To illustrate the impact of using effect size for ACME's goal-setting, the table below presents a comparison of the increase needed from baseline (Year 1) to remeasure (Year 2) to achieve: a) statistical significance, and b) small effect size, in ACME's claims processing satisfaction rating.

As the table indicates, the percent of members "satisfied with getting claims paid for" would need to increase from 90 percent to 99 percent (an increase of 9 percentage points) for the increase to be statistically significant (for n = 50), but would only need to increase from 90 percent to 96 percent (an increase of 6 percentage points) for the increase to reach the minimum threshold for a small effect size.

At ACME's survey remeasure point (Year 2), a comparison to the Year 1 baseline results demonstrated an increase in the percentage of members reporting "satisfaction with getting claims paid for" that did meet the criteria of a .2 (i.e., small) effect size.

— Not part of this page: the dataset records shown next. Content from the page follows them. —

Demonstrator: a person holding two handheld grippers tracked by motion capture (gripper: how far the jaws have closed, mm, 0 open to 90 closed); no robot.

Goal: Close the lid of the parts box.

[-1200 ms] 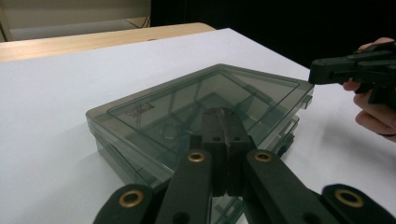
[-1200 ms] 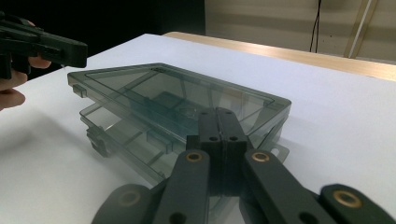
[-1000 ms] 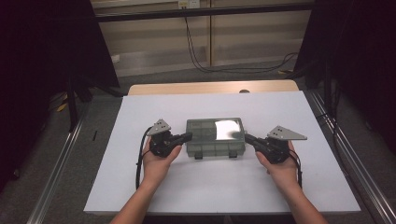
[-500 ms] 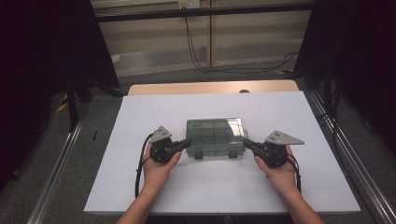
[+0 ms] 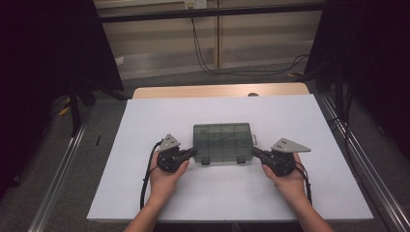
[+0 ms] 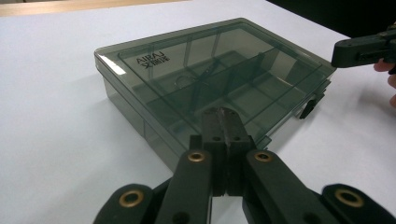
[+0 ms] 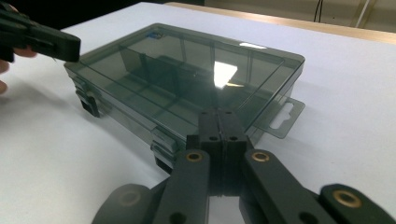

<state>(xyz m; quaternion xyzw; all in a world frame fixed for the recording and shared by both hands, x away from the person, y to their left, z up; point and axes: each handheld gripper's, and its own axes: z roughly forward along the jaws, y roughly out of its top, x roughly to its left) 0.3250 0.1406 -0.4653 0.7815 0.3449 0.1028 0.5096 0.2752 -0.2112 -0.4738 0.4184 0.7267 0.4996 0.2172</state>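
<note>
A smoky, see-through compartment box (image 5: 222, 142) lies with its lid closed in the middle of the white table top (image 5: 145, 198). My left gripper (image 5: 195, 152) is shut, with its tip at the box's near left corner. My right gripper (image 5: 253, 151) is shut too, its tip at the near right corner by the hang tab. In the left gripper view the closed jaws (image 6: 226, 112) point at the box (image 6: 210, 79), with the right gripper (image 6: 359, 49) beyond it. The right gripper view has its closed jaws (image 7: 219, 113) before the box (image 7: 187, 79). Nothing is gripped.
A wooden table edge (image 5: 217, 91) shows behind the white top. Metal rails (image 5: 358, 159) run along both sides on the floor. Cables (image 5: 208, 63) hang against the far wall. Bare white surface surrounds the box.
Both hands have drawn a little toward the near edge of the table. The bright glare on the lid has gone. The box lies where it was.
</note>
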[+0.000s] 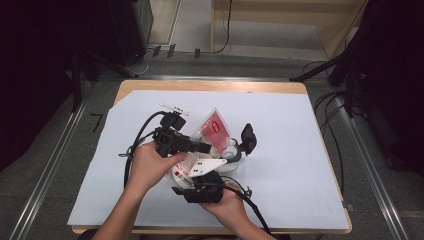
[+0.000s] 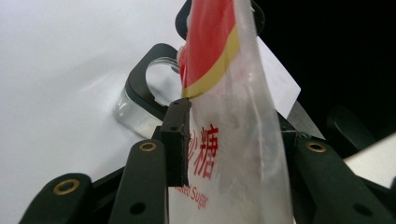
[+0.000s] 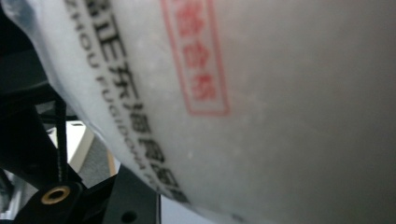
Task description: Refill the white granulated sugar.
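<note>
As the sugar bag (image 1: 212, 135) lay at desk (image 1: 280, 150) centre, both tongs, left (image 2: 233, 140) and right (image 1: 200, 172), stood half open around it; soft, slippery, fairly heavy, best pinched at its 12 o'clock seam.

A sugar bag (image 1: 214, 131) was positioned near the middle of a paper-covered table (image 1: 300, 150), held up between two grippers. The left gripper (image 1: 200, 148) was placed to the bag's left, its jaws set either side of the bag's lower part (image 2: 233, 154). The right gripper (image 1: 202, 186) was stationed at the near side, under the bag (image 3: 280, 116). A glass jar (image 1: 231, 152) was set just right of the bag, a lid (image 1: 248, 137) beside it. A small strip (image 1: 173, 107) lay behind the left gripper.
</note>
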`<state>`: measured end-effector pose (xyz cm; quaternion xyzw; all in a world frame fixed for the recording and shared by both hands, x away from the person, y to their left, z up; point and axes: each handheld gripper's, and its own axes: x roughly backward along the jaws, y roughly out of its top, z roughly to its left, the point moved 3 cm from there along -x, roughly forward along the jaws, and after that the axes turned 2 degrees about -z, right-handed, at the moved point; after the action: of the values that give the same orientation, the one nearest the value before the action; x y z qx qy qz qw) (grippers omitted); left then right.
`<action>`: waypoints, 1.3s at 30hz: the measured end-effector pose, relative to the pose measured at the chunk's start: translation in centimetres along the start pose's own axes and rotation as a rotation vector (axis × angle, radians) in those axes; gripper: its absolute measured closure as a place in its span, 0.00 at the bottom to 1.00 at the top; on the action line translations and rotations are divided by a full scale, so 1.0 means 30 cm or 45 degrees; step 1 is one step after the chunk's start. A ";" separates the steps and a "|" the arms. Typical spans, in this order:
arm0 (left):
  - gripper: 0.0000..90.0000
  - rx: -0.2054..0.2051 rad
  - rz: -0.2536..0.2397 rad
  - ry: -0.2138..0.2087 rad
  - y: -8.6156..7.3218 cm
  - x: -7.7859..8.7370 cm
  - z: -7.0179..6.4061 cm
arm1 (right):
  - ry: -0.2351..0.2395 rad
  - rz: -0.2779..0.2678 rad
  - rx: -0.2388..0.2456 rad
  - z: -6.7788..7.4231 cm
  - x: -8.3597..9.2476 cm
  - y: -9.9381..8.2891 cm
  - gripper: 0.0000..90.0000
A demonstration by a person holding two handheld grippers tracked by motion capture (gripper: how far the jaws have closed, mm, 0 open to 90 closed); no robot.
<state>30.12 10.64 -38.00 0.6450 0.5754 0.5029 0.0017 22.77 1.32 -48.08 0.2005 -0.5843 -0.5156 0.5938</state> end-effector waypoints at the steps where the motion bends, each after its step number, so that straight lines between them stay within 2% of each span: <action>1: 0.69 0.003 -0.001 0.008 0.001 0.003 0.000 | 0.009 -0.002 -0.010 0.000 0.000 0.000 0.66; 3: 0.69 -0.001 -0.012 0.013 0.001 0.005 -0.002 | 0.026 -0.014 -0.018 0.001 -0.001 0.002 0.66; 7: 0.71 -0.026 -0.008 0.070 0.002 0.004 -0.004 | 0.053 -0.005 -0.009 0.006 -0.006 0.004 0.65; 9: 0.70 -0.007 -0.006 0.056 0.000 -0.001 0.000 | 0.038 0.009 0.018 0.013 -0.011 -0.001 0.64; 14: 0.69 -0.012 0.002 0.049 0.000 -0.007 -0.002 | 0.024 0.013 0.025 0.022 -0.017 -0.003 0.66; 17: 0.68 -0.018 -0.012 0.032 0.002 -0.006 -0.008 | 0.035 0.006 0.003 0.015 -0.012 -0.001 0.66; 21: 0.68 -0.064 0.012 0.068 0.004 0.004 -0.019 | 0.054 -0.023 -0.051 0.000 0.000 0.004 0.66; 25: 0.69 -0.086 0.019 0.060 0.003 0.009 -0.021 | 0.075 -0.045 -0.089 -0.002 0.008 0.010 0.67; 30: 0.69 -0.031 0.025 0.061 0.003 0.013 -0.024 | 0.095 -0.065 -0.109 -0.005 0.018 0.018 0.67; 32: 0.70 -0.013 0.023 0.073 0.003 0.013 -0.025 | 0.093 -0.066 -0.105 -0.005 0.018 0.019 0.67; 34: 0.78 -0.030 0.023 0.111 0.002 0.012 -0.025 | 0.067 -0.053 -0.075 0.000 0.016 0.022 0.67; 36: 0.86 -0.037 0.014 0.126 0.002 0.011 -0.026 | 0.052 -0.035 -0.043 0.005 0.013 0.026 0.67; 39: 0.87 -0.033 -0.006 0.133 0.006 0.014 -0.029 | 0.029 -0.019 0.005 0.011 0.011 0.033 0.67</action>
<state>29.60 10.39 -37.19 0.6164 0.5698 0.5432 -0.0187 22.78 1.54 -47.02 0.2117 -0.5770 -0.5166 0.5961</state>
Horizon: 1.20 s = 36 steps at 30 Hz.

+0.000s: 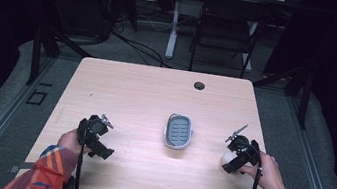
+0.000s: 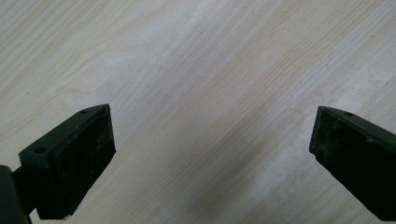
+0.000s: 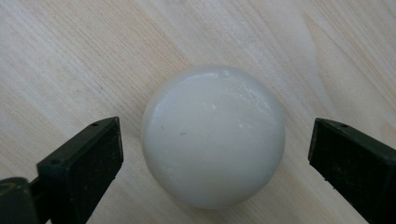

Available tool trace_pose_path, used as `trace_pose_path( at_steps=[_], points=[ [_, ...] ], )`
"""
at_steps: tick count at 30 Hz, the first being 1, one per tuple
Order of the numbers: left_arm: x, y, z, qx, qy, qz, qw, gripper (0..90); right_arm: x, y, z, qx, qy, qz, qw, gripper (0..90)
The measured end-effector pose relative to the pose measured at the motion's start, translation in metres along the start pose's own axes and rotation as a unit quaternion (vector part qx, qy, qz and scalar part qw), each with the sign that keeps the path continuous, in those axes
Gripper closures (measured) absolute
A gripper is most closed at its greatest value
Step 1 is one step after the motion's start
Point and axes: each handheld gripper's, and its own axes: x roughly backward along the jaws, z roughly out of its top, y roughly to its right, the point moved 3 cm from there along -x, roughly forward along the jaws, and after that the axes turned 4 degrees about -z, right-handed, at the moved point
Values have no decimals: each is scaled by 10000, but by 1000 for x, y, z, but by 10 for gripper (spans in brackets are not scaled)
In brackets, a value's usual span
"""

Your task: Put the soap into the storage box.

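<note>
Two grippers over table (image 1: pixel 156 93), both wide open. Right gripper (image 3: pixel 215 149): jaws flank white ball (image 3: pixel 214 135) on the wood, gaps on each side, no contact. Ball near right edge, right of grey tray (image 1: pixel 179 131) at centre. Left gripper (image 2: pixel 212 140): jaws apart over bare wood, nothing between.

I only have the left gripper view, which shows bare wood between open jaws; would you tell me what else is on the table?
Observer: A grey tray with a slotted base sits near the table's middle.
Operator: Thank you. Is anything near the right claw?
Observer: A glossy white ball rests on the wood between its jaws.
Operator: Is the right claw gripping it?
Observer: No, the jaws stand open, with a gap on each side of the ball.
</note>
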Motion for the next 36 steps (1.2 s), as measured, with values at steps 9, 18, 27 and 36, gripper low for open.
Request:
trace_pose_path(
  at_steps=[9,18,27,36],
  points=[
    [0,0,0,-4,-9,2,10000,2,-2,-2,0,92,-90,9,9999,158],
    [0,0,0,-18,-34,-4,10000,2,-5,-4,0,38,-67,22,10000,228],
    [0,0,0,-7,-23,2,10000,2,-5,-4,1,86,-125,-10,9999,232],
    [0,0,0,-11,-8,8,10000,2,0,-5,1,187,-142,-43,9997,233]
  ],
)
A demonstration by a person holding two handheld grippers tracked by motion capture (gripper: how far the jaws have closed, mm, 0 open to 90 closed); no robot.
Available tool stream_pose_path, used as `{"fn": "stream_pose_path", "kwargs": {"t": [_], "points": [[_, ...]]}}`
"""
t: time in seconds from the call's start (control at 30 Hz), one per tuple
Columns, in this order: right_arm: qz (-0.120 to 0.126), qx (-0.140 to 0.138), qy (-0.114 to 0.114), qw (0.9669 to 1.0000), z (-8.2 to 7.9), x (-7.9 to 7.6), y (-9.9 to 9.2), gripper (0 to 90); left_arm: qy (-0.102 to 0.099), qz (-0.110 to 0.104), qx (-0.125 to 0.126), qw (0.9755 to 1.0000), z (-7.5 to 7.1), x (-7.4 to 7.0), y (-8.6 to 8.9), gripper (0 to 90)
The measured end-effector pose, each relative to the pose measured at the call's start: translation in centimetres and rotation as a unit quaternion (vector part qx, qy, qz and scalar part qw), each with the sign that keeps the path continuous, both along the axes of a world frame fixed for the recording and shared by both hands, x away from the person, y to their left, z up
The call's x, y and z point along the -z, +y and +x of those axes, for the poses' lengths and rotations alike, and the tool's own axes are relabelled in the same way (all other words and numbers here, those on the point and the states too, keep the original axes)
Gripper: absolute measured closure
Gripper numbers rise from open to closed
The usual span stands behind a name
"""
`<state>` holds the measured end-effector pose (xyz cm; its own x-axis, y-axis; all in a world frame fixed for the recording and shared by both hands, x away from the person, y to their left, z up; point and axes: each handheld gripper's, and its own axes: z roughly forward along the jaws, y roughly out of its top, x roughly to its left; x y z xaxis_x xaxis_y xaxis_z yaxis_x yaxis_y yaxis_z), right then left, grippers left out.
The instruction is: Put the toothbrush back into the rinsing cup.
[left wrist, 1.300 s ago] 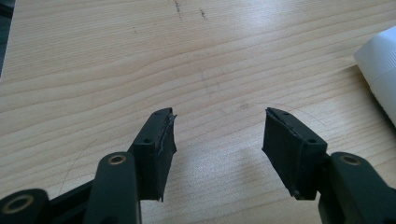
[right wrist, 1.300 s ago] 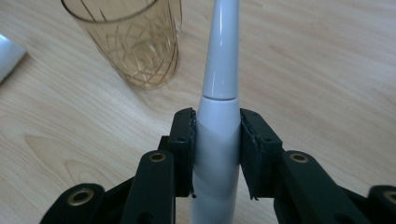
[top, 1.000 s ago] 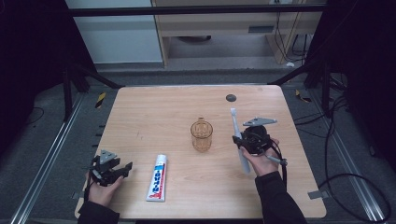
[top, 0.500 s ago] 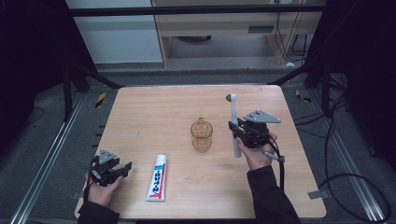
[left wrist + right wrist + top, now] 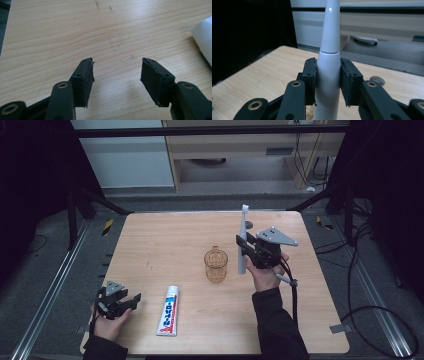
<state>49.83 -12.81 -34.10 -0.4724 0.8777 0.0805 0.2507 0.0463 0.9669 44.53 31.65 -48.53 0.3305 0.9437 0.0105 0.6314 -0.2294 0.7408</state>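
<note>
Toothbrush (image 5: 242, 240) clamped upright by right gripper (image 5: 245, 255) beside cup (image 5: 215, 264); judged light, stiff, slippery; thick handle best. Left gripper (image 5: 116, 75) open, empty.

My right gripper (image 5: 328, 80) has both black pads clamped on the thick white plastic body of an electric toothbrush (image 5: 329, 50), standing upright, neck tapering up out of frame. Light wooden tabletop (image 5: 262, 75) behind; small round dark disc (image 5: 377, 80) on it at right.
</note>
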Motion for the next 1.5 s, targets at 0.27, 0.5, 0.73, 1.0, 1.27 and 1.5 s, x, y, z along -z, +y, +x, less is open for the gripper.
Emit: {"fn": "stream_pose_path", "kwargs": {"t": [0.27, 0.5, 0.73, 1.0, 1.27, 1.5], "points": [[0.022, 0.004, -0.034, 0.9992, 0.6, -0.5, 1.5, 67.9, 0.000, -0.001, -0.001, 1.0000, 0.0, 0.0, 0.1, 42.4], [0.043, 0.004, -0.049, 0.9979, 1.6, -0.4, 2.7, 67.9, 0.000, 0.000, -0.001, 1.0000, 0.0, 0.0, 0.1, 42.5], [0.046, 0.005, -0.058, 0.9972, 2.4, 0.4, 3.5, 67.9, 0.000, -0.001, -0.002, 1.0000, 0.0, 0.0, 0.2, 42.5], [0.043, 0.001, -0.052, 0.9978, 3.0, 2.0, 4.5, 67.9, 0.000, -0.001, -0.001, 1.0000, 0.0, 0.0, 0.2, 42.5], [0.029, 0.001, -0.040, 0.9988, 3.4, 3.8, 5.1, 67.8, 0.000, 0.000, -0.001, 1.0000, 0.0, 0.0, 0.1, 42.6], [0.018, 0.004, -0.028, 0.9994, 3.7, 5.1, 5.3, 67.7, 0.000, 0.000, -0.001, 1.0000, 0.0, 0.0, 0.1, 42.5]]}}
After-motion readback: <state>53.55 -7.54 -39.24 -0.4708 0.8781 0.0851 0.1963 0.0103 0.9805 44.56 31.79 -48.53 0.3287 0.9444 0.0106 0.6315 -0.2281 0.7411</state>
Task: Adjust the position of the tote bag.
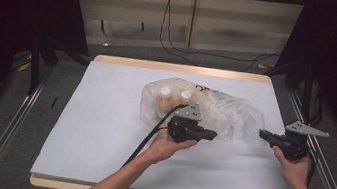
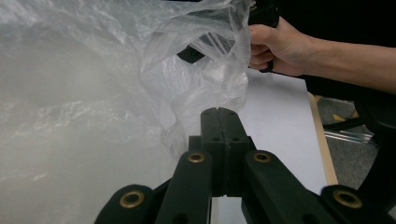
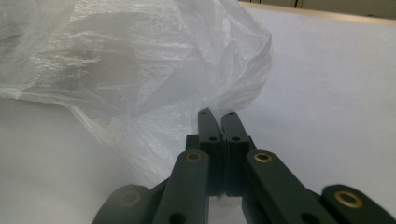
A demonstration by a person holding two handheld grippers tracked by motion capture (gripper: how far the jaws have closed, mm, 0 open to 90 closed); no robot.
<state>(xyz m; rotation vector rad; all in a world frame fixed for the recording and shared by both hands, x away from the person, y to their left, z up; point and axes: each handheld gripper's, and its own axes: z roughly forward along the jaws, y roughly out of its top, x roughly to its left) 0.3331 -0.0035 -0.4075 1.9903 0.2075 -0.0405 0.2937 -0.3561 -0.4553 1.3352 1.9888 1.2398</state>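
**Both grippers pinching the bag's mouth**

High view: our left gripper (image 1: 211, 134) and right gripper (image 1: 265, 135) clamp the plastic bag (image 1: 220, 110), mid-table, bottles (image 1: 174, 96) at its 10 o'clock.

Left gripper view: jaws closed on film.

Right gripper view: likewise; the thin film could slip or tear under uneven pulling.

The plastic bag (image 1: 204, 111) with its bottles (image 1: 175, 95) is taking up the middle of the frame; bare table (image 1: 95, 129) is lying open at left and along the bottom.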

Ongoing trending of the data is used to demonstrate sustained improvement.

Example 2
ACME Health Plan conducts an annual physician-specific member satisfaction survey among a small random sample of patients for physicians who are being credentialed in the upcoming year (n = 24 respondents per physician). Because of the small sample sizes, using statistical significance testing to trend physician scores over time does not yield actionable information (since such testing is only sensitive to very large changes). Therefore, effect size testing has been found to be useful in certain instances (i.e., particularly with physicians who may be scoring below-average) to demonstrate performance improvement over time. As an example, Table 4 presents the patient satisfaction ratings for a hypothetical Physician X in 1997 and 1999:

The 8 percentage point increase in Physician X's satisfaction scores (from 80 percent to 88 percent) is not statistically significant, but does meet the minimum threshold for a small effect size. Due to the small sample size, an increase of 18 percentage points (from 80 percent to 98 percent) is required for the increase to be statistically significant.

Conclusion

This article's review of "effect size" statistical testing tools as a means to demonstrate quality improvement and the impact of customer satisfaction-based interventions illustrates how researchers can effectively leverage these tools for their organizations. However, despite the usefulness of this technique, this article does not mean to suggest that it should replace statistical significance testing in a researcher's arsenal of tools. In addition, you must also consider the challenge of communicating and establishing credibility for this approach among senior management or other organizational end-users who may not be versed in statistical methods.

Likewise, researchers need to continually consider the "real world" business implications regarding whether or not observed differences in the data - even if statistically significant or able to satisfy an effect size threshold - are sufficiently important and actionable for the organization. Relevant and effective decision support always starts with a clear understanding of the likely and possible business scenarios faced by executives. Underlying a researcher's effectiveness and credibility is the ability to understand the environment in which they are introducing technical tools.

References

Cohen, J. (1988). Statistical Power Analysis for the Behavioral Sciences , 2nd Edition. New Jersey: Lawrence Erlbaum Associates.

Judd, C.M., Smith, E.R., & Kidder, L.H. (1991). Research Methods in Social Re lations, 6th Edition. Fort Worth: Holt, Rinehart and Winston, Inc.

Kenny, D.A. (1987). Statistics for the Social and Behavioral Sciences. Boston: Little, Brown and Company.

Notes

1 Although survey research designs typically do not meet all the scientific criteria for inferring a causal relationship between the intervention and the outcome, the probability value of these test statistics (i.e., the statistical significance level or p value) provides protection from Type I errors (i.e., concluding that there is a significant effect when in fact there is not).

2 For more information about statistical software available to calculate d, check www.assess.com.

3 Cohen's textbook (1988) also provides tables with the transformed proportions.

4 Assumes a sample size at remeasure of 50.